__TASK DETAILS__. Line by line, repeat all the material exactly as it appears.
--*--
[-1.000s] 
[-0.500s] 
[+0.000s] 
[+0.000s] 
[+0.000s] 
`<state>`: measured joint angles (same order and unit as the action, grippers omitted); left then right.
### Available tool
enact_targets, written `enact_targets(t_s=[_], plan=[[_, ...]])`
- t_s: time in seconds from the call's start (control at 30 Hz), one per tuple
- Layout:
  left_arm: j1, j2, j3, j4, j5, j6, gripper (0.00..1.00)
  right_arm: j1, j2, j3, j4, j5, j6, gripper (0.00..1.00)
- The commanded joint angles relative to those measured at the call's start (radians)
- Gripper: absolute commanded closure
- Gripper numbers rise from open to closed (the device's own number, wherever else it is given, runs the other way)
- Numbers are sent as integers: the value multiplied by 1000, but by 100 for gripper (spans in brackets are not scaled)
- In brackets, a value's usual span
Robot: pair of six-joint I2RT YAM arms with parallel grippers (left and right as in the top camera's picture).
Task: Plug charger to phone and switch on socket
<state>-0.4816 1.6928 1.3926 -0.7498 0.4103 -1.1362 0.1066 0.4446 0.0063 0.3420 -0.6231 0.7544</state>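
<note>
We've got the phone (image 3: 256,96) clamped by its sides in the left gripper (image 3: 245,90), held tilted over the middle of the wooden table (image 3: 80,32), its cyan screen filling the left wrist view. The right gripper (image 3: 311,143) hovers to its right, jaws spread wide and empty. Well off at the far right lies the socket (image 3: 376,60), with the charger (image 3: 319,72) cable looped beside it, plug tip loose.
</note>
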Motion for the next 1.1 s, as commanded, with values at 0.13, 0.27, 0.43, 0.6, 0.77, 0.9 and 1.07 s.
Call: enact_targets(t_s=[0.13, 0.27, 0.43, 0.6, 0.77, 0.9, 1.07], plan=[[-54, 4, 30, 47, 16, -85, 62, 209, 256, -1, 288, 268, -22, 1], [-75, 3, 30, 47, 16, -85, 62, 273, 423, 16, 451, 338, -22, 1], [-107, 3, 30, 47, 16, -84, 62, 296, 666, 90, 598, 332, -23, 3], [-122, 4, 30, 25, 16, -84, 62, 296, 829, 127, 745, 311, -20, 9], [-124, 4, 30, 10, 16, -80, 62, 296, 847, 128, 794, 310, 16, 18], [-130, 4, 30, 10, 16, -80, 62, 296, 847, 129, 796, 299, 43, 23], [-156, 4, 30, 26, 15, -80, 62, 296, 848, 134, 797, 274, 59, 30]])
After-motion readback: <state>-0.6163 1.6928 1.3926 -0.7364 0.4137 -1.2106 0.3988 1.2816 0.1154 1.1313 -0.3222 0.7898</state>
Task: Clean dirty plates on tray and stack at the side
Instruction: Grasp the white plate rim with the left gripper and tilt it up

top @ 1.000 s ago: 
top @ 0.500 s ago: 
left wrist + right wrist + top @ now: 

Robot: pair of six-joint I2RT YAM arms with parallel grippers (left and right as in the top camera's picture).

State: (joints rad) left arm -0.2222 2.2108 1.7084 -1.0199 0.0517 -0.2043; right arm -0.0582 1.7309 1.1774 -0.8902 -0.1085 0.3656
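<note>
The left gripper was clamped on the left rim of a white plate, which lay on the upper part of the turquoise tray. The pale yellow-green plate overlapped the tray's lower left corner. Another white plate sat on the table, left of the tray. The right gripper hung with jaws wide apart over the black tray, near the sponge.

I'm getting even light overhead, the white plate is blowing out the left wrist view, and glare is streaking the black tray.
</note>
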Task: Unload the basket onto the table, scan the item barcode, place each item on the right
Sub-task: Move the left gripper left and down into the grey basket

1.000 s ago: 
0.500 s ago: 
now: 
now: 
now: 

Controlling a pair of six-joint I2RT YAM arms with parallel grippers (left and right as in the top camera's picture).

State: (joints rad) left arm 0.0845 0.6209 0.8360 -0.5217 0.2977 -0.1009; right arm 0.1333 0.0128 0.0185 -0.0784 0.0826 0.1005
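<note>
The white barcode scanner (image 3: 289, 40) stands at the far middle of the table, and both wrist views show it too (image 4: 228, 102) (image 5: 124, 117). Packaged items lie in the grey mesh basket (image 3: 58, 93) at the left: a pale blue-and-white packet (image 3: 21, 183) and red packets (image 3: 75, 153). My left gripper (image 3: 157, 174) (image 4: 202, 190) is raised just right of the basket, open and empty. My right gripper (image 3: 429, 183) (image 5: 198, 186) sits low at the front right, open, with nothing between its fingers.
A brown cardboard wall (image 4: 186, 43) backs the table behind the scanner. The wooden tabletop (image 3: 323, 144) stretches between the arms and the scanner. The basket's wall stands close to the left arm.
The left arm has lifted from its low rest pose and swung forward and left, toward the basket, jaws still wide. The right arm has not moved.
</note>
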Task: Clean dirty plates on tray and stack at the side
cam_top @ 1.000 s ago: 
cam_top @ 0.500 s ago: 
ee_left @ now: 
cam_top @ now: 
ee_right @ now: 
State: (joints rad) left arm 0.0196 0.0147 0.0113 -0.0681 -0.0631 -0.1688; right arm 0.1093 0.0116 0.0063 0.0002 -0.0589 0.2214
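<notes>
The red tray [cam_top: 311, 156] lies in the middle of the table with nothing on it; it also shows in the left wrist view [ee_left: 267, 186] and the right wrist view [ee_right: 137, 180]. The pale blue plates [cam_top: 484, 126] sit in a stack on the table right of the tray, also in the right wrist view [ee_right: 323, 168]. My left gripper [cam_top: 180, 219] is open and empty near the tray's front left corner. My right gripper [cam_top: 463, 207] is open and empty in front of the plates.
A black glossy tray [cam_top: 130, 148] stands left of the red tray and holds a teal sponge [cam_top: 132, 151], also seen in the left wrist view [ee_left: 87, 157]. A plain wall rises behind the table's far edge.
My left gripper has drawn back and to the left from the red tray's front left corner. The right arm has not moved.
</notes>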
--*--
__COMPLETED EXERCISE__.
[-1.000s] 
[-0.500s] 
[+0.000s] 
[+0.000s] 
[+0.000s] 
`<state>`: measured joint angles (same order and unit as the action, grippers omitted); left then right.
### Available tool
enact_targets, written `enact_targets(t_s=[_], plan=[[_, ...]])`
- t_s: time in seconds from the call's start (control at 30 Hz), one per tuple
- Layout:
  left_arm: j1, j2, j3, j4, j5, j6, gripper (0.00..1.00)
  right_arm: j1, j2, j3, j4, j5, j6, gripper (0.00..1.00)
- The commanded joint angles relative to those measured at the call's start (radians)
- Gripper: absolute commanded closure
- Gripper numbers rise from open to closed (the device's own number, wherever else it is given, runs the other way)
- Numbers are sent as integers: the value multiplied by 1000, but by 100 for gripper (spans in brackets are not scaled)
- In brackets, a value's usual span
Robot: pair of six-joint I2RT YAM arms with parallel grippers (left and right as in the top camera's picture).
Task: Plug charger to phone and switch on socket
<state>-0.4816 1.6928 1.3926 -0.7498 0.4103 -1.1362 0.1066 0.4446 0.0063 0.3420 -0.6231 0.7544</state>
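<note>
We've got the phone (image 3: 256,96) clamped by its sides in the left gripper (image 3: 245,90), held tilted over the middle of the wooden table (image 3: 80,32), its cyan screen filling the left wrist view. The right gripper (image 3: 311,143) hovers to its right, jaws spread wide and empty. Well off at the far right lies the socket (image 3: 376,60), with the charger (image 3: 319,72) cable looped beside it, plug tip loose.
</note>
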Motion for the next 1.1 s, as commanded, with values at 0.13, 0.27, 0.43, 0.6, 0.77, 0.9 and 1.07 s.
Call: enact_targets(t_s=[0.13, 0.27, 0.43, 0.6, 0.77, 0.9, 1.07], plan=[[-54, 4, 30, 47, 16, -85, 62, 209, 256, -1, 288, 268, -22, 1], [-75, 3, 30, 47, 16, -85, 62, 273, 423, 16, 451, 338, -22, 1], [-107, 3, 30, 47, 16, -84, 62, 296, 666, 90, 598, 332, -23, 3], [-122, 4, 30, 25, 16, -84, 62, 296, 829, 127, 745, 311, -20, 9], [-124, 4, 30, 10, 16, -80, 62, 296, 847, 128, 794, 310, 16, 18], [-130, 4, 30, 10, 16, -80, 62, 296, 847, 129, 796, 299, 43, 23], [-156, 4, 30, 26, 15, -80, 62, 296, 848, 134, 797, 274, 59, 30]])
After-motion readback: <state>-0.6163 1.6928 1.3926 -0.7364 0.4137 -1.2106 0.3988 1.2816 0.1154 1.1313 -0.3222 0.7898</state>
Task: Clean dirty plates on tray and stack at the side
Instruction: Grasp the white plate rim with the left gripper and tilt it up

top @ 1.000 s ago: 
top @ 0.500 s ago: 
left wrist + right wrist + top @ now: 

Robot: pair of six-joint I2RT YAM arms with parallel grippers (left and right as in the top camera's picture).

State: (joints rad) left arm -0.2222 2.2108 1.7084 -1.0199 0.0517 -0.2043; right arm -0.0582 1.7309 1.1774 -0.8902 -0.1085 0.3656
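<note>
The left gripper was clamped on the left rim of a white plate, which lay on the upper part of the turquoise tray. The pale yellow-green plate overlapped the tray's lower left corner. Another white plate sat on the table, left of the tray. The right gripper hung with jaws wide apart over the black tray, near the sponge.

I'm getting even light overhead, the white plate is blowing out the left wrist view, and glare is streaking the black tray.
</note>
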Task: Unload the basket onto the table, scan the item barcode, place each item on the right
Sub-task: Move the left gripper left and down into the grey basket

1.000 s ago: 
0.500 s ago: 
now: 
now: 
now: 

Controlling a pair of six-joint I2RT YAM arms with parallel grippers (left and right as in the top camera's picture).

State: (joints rad) left arm 0.0845 0.6209 0.8360 -0.5217 0.2977 -0.1009; right arm 0.1333 0.0128 0.0185 -0.0784 0.0826 0.1005
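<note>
The white barcode scanner (image 3: 289, 40) stands at the far middle of the table, and both wrist views show it too (image 4: 228, 102) (image 5: 124, 117). Packaged items lie in the grey mesh basket (image 3: 58, 93) at the left: a pale blue-and-white packet (image 3: 21, 183) and red packets (image 3: 75, 153). My left gripper (image 3: 157, 174) (image 4: 202, 190) is raised just right of the basket, open and empty. My right gripper (image 3: 429, 183) (image 5: 198, 186) sits low at the front right, open, with nothing between its fingers.
A brown cardboard wall (image 4: 186, 43) backs the table behind the scanner. The wooden tabletop (image 3: 323, 144) stretches between the arms and the scanner. The basket's wall stands close to the left arm.
The left arm has lifted from its low rest pose and swung forward and left, toward the basket, jaws still wide. The right arm has not moved.
</note>
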Task: Clean dirty plates on tray and stack at the side
cam_top @ 1.000 s ago: 
cam_top @ 0.500 s ago: 
ee_left @ now: 
cam_top @ now: 
ee_right @ now: 
State: (joints rad) left arm 0.0196 0.0147 0.0113 -0.0681 -0.0631 -0.1688; right arm 0.1093 0.0116 0.0063 0.0002 -0.0589 0.2214
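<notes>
The red tray [cam_top: 311, 156] lies in the middle of the table with nothing on it; it also shows in the left wrist view [ee_left: 267, 186] and the right wrist view [ee_right: 137, 180]. The pale blue plates [cam_top: 484, 126] sit in a stack on the table right of the tray, also in the right wrist view [ee_right: 323, 168]. My left gripper [cam_top: 180, 219] is open and empty near the tray's front left corner. My right gripper [cam_top: 463, 207] is open and empty in front of the plates.
A black glossy tray [cam_top: 130, 148] stands left of the red tray and holds a teal sponge [cam_top: 132, 151], also seen in the left wrist view [ee_left: 87, 157]. A plain wall rises behind the table's far edge.
My left gripper has drawn back and to the left from the red tray's front left corner. The right arm has not moved.
</notes>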

The answer given is complete.